Samantha’s eyes lock on mine. I watch them widen slowly, and she takes a step back from me, one hand brushing against the wall at her side. She slowly raises the other, as if warding something off.

“What’s wrong?” I ask. Uncertainty worms its way into my gut.

“Who,” Sam says, her voice low. “Who is that?”

Slowly, with mounting horror, I force myself to turn my head.

Dorothy Cain does not look as she did when I killed her. She was old then - the lines had become graven in her face, the cruelty embedded in her eyes. This image is Dorothy in the prime of her life. Young and deceptively beautiful, with a bob of yellow hair. She wears a flapper dress with a tracery of beads down the front, a fringe of delicate tassels dangling along the hem. The longer I look at her, the more certain I am that this is the outfit she wore on the day she summoned me and bound me to her service.

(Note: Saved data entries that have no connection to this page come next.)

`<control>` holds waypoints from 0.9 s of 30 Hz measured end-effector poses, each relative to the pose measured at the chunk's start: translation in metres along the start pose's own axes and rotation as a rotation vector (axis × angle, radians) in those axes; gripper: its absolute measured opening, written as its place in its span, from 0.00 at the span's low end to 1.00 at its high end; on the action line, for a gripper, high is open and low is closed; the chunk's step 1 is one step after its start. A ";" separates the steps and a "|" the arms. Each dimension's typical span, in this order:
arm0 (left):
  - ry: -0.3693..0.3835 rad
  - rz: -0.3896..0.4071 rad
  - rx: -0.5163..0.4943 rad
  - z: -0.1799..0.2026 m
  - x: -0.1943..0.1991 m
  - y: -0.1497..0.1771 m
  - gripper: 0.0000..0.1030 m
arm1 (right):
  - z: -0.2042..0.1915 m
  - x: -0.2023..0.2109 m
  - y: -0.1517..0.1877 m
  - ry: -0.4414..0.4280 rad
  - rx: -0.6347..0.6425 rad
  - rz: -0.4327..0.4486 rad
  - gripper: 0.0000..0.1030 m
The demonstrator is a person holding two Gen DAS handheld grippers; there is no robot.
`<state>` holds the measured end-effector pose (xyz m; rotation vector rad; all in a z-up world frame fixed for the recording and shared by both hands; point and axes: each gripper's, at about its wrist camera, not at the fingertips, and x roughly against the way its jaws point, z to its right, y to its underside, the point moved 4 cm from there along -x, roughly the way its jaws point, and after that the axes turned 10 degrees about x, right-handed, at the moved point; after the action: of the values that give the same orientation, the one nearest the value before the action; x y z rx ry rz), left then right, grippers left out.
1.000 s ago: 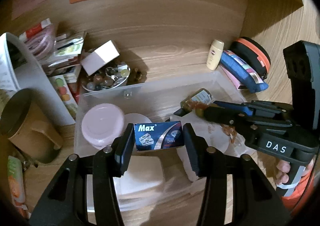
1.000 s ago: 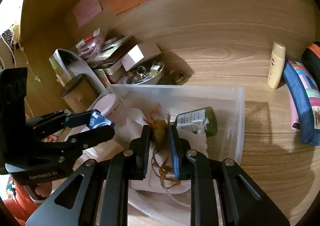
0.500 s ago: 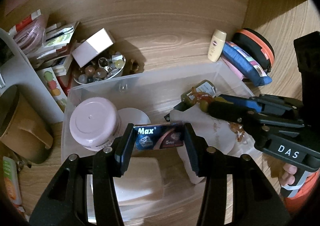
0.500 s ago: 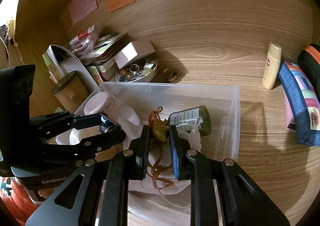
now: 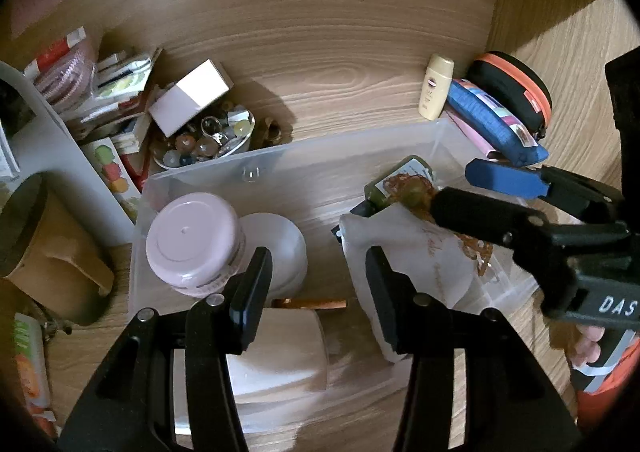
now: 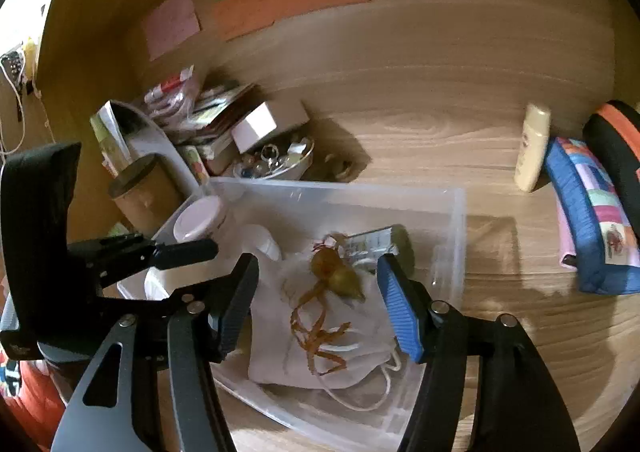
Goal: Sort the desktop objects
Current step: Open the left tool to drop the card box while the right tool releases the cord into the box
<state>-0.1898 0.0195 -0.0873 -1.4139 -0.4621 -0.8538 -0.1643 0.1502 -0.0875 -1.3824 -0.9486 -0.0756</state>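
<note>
Wooden desk (image 6: pixel 460 140) against a wooden back panel with paper notes. Right gripper (image 6: pixel 320 304): jaws had just been opening, standing apart and gripping nothing, astride an olive-coloured charm on an orange cord (image 6: pixel 340 278) lying on a white cloth pouch (image 6: pixel 320 352) in the clear plastic bin (image 6: pixel 452 212). Left gripper (image 5: pixel 318 288): jaws parted, empty, over the bin floor. Nearby in bin: pink-lidded jar (image 5: pixel 192 240), green bottle (image 6: pixel 384 240). Outside: cream tube (image 6: pixel 532 148), blue pouch (image 6: pixel 592 212).

Left gripper (image 5: pixel 318 288) fingers apart, nothing between, over clear bin (image 5: pixel 340 156), pink-lidded jar (image 5: pixel 192 240) inside, right gripper (image 5: pixel 460 192) beside.
</note>
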 end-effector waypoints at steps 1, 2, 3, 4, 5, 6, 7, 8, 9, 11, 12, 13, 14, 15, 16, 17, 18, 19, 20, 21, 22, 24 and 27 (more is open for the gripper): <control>-0.004 0.008 -0.006 0.001 0.002 0.000 0.50 | 0.001 0.000 -0.001 0.000 -0.004 0.001 0.58; -0.009 0.014 -0.010 0.001 0.004 0.001 0.53 | 0.002 0.000 -0.001 -0.003 -0.012 0.000 0.60; -0.021 0.025 -0.016 0.002 0.007 0.001 0.55 | 0.003 0.001 -0.001 -0.005 -0.018 0.002 0.64; -0.028 0.034 -0.021 0.002 0.009 0.002 0.56 | 0.003 0.002 -0.001 -0.006 -0.024 0.007 0.68; -0.034 0.044 -0.029 0.004 0.012 0.002 0.57 | 0.004 0.003 -0.001 -0.006 -0.031 0.012 0.69; -0.036 0.050 -0.033 0.004 0.014 0.002 0.57 | 0.004 0.004 -0.001 -0.006 -0.035 0.014 0.72; -0.037 0.058 -0.036 0.005 0.017 0.002 0.57 | 0.005 0.005 -0.001 -0.004 -0.041 0.019 0.75; -0.040 0.066 -0.038 0.006 0.020 0.002 0.58 | 0.006 0.006 -0.001 -0.003 -0.047 0.025 0.76; -0.048 0.077 -0.042 0.006 0.023 0.002 0.63 | 0.006 0.007 -0.001 -0.004 -0.051 0.029 0.79; -0.073 0.106 -0.048 0.006 0.030 0.002 0.70 | 0.007 0.009 -0.001 -0.012 -0.060 0.037 0.80; -0.079 0.115 -0.050 0.006 0.034 0.003 0.72 | 0.007 0.009 -0.001 -0.022 -0.065 0.038 0.80; -0.084 0.121 -0.051 0.006 0.036 0.003 0.72 | 0.007 0.010 0.000 -0.032 -0.071 0.038 0.80; -0.091 0.125 -0.051 0.006 0.039 0.003 0.73 | 0.007 0.010 0.000 -0.038 -0.076 0.037 0.80; -0.100 0.128 -0.048 0.006 0.042 0.003 0.76 | 0.007 0.009 0.000 -0.044 -0.080 0.034 0.81; -0.111 0.130 -0.044 0.005 0.043 0.004 0.79 | 0.006 0.009 0.001 -0.051 -0.082 0.029 0.83; -0.126 0.134 -0.036 0.002 0.046 0.004 0.86 | 0.006 0.008 0.001 -0.063 -0.089 0.020 0.84; -0.140 0.141 -0.028 0.001 0.048 0.004 0.90 | 0.006 0.007 0.002 -0.070 -0.093 0.015 0.85; -0.153 0.148 -0.021 -0.001 0.052 0.005 0.90 | 0.005 0.007 0.003 -0.075 -0.097 0.011 0.85; -0.160 0.150 -0.016 -0.002 0.054 0.005 0.91 | 0.005 0.006 0.003 -0.080 -0.099 0.006 0.85; -0.165 0.151 -0.011 -0.004 0.057 0.006 0.92 | 0.004 0.006 0.003 -0.081 -0.098 0.005 0.85; -0.170 0.152 -0.004 -0.006 0.059 0.006 0.92 | 0.003 0.008 0.003 -0.079 -0.096 0.011 0.85; -0.182 0.155 0.014 -0.011 0.065 0.008 0.95 | 0.001 0.013 0.001 -0.078 -0.088 0.028 0.85; -0.193 0.159 0.038 -0.018 0.073 0.012 0.95 | -0.004 0.023 -0.003 -0.067 -0.063 0.057 0.85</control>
<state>-0.1381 -0.0166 -0.0437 -1.4834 -0.5019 -0.5801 -0.1492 0.1570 -0.0710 -1.4762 -0.9689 -0.0167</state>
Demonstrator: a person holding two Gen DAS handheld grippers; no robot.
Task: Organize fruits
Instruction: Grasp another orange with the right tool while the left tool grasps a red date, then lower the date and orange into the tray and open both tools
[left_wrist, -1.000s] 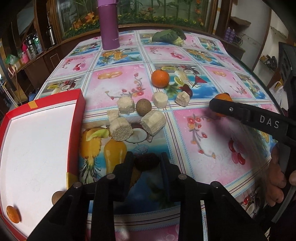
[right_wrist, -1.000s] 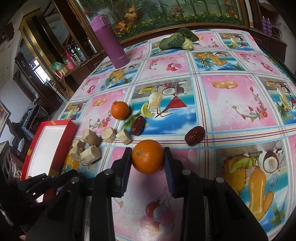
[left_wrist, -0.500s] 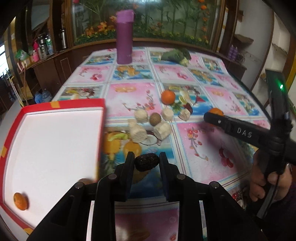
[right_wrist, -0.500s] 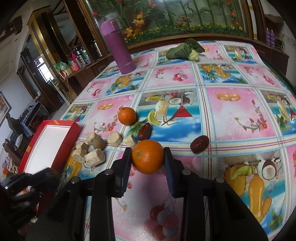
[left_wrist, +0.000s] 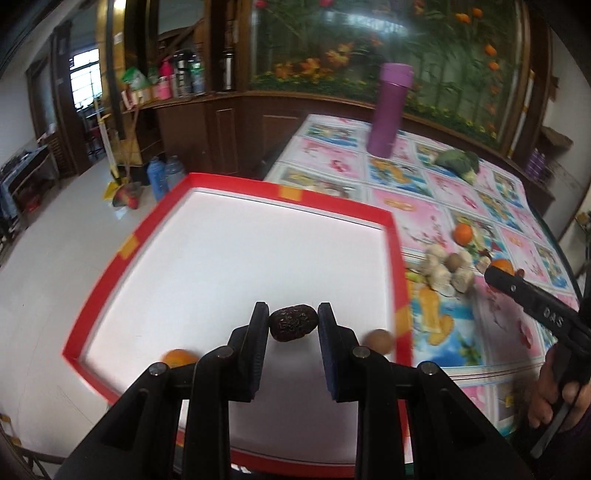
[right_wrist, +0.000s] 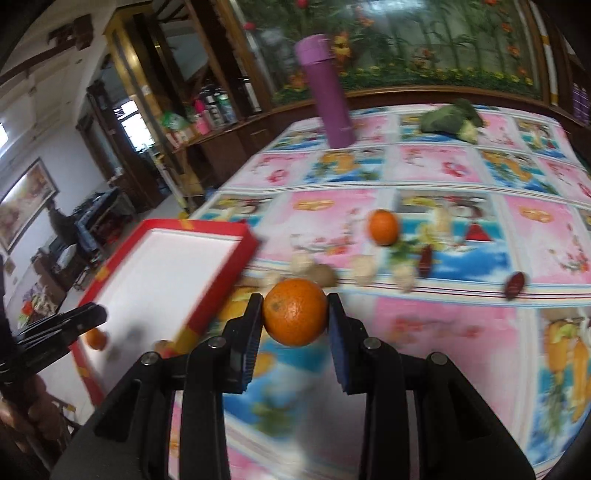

Casually, languidly, Dorothy stretches her arms. I can hear the movement of her clothing, the subtle whisper of satin creasing. Stretching out a hand, she makes to press her palm to the curve of my face.

My my. You were quite young when you fell into the Aether, weren’t you, dear boy? What a pity. I…

My mind goes blank with rage.

The first strike falls without my prompting it. In the Aether, every blow is to the essence. It is a direct attack on the spirit. On the soul. Dorothy is flung away from me, her figure slammed by the burst of energy that surges from my own core. I’m still carrying the power that Lydia poured into me to fight the eldritch creature, and when I strike, I do so with more ferocity than I’ve ever managed in the Aether before.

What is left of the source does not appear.